**Directions for this task:** The data must be reproduced verbatim; images are to be omitted.

**Available data:**

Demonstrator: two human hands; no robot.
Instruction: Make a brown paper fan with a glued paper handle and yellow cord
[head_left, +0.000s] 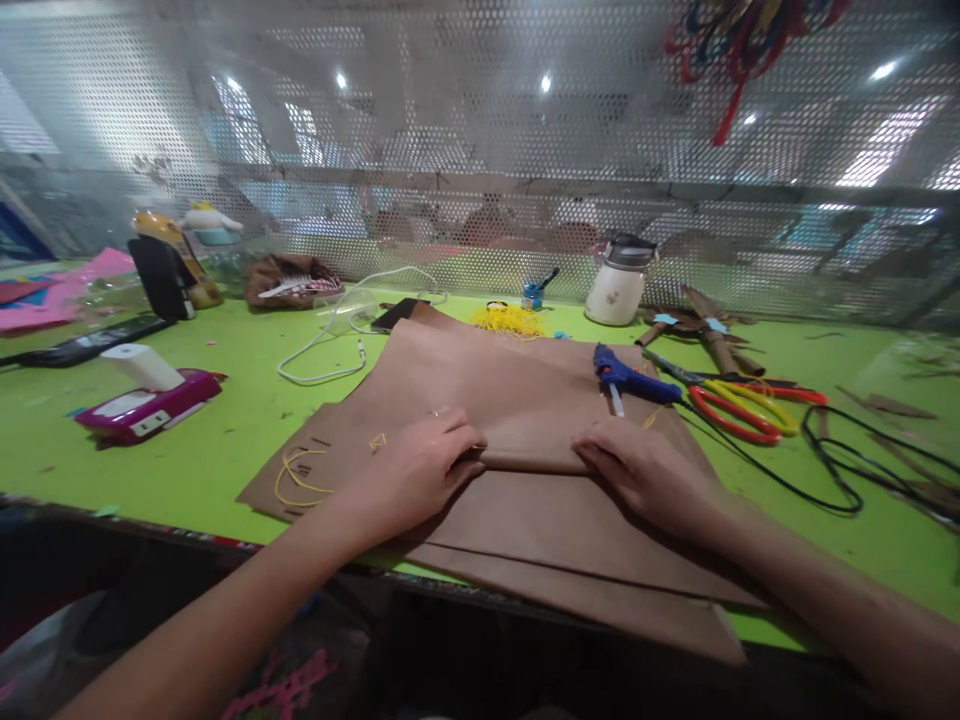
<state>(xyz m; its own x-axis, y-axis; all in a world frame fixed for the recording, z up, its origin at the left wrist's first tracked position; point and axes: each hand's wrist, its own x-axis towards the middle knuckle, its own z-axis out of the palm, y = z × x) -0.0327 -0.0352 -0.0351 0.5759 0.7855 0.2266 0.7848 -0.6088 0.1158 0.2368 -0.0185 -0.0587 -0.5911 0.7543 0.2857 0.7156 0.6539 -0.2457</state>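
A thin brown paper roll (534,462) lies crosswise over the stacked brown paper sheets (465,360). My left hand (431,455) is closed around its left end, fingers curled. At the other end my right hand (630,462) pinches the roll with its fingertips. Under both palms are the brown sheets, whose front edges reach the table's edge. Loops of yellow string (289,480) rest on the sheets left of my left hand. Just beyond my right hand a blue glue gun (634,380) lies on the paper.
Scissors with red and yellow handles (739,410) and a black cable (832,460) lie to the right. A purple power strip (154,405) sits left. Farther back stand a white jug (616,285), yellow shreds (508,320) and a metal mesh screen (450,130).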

**Output:**
Demonstrator: two human hands; no robot.
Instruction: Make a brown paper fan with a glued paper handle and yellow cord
[head_left, +0.000s] 
<state>(xyz m; its own x-axis, y-axis; all in a world frame fixed for the recording, z up, its origin at the left wrist's first tracked position; point and axes: each hand's wrist, its own x-axis towards the middle knuckle, its own z-axis out of the palm, y = z × x) -0.0327 -0.0352 -0.0351 0.5759 0.7855 0.2266 0.7848 -0.6088 0.1158 0.2368 -0.0185 -0.0587 -0.5911 0.7543 0.2857 0.7156 0.6539 -0.2457</state>
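A thin brown paper roll (534,462) lies crosswise over the stacked brown paper sheets (465,360). My left hand (431,455) is closed around its left end, fingers curled. At the other end my right hand (630,462) pinches the roll with its fingertips. Under both palms are the brown sheets, whose front edges reach the table's edge. Loops of yellow string (289,480) rest on the sheets left of my left hand. Just beyond my right hand a blue glue gun (634,380) lies on the paper.
Scissors with red and yellow handles (739,410) and a black cable (832,460) lie to the right. A purple power strip (154,405) sits left. Farther back stand a white jug (616,285), yellow shreds (508,320) and a metal mesh screen (450,130).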

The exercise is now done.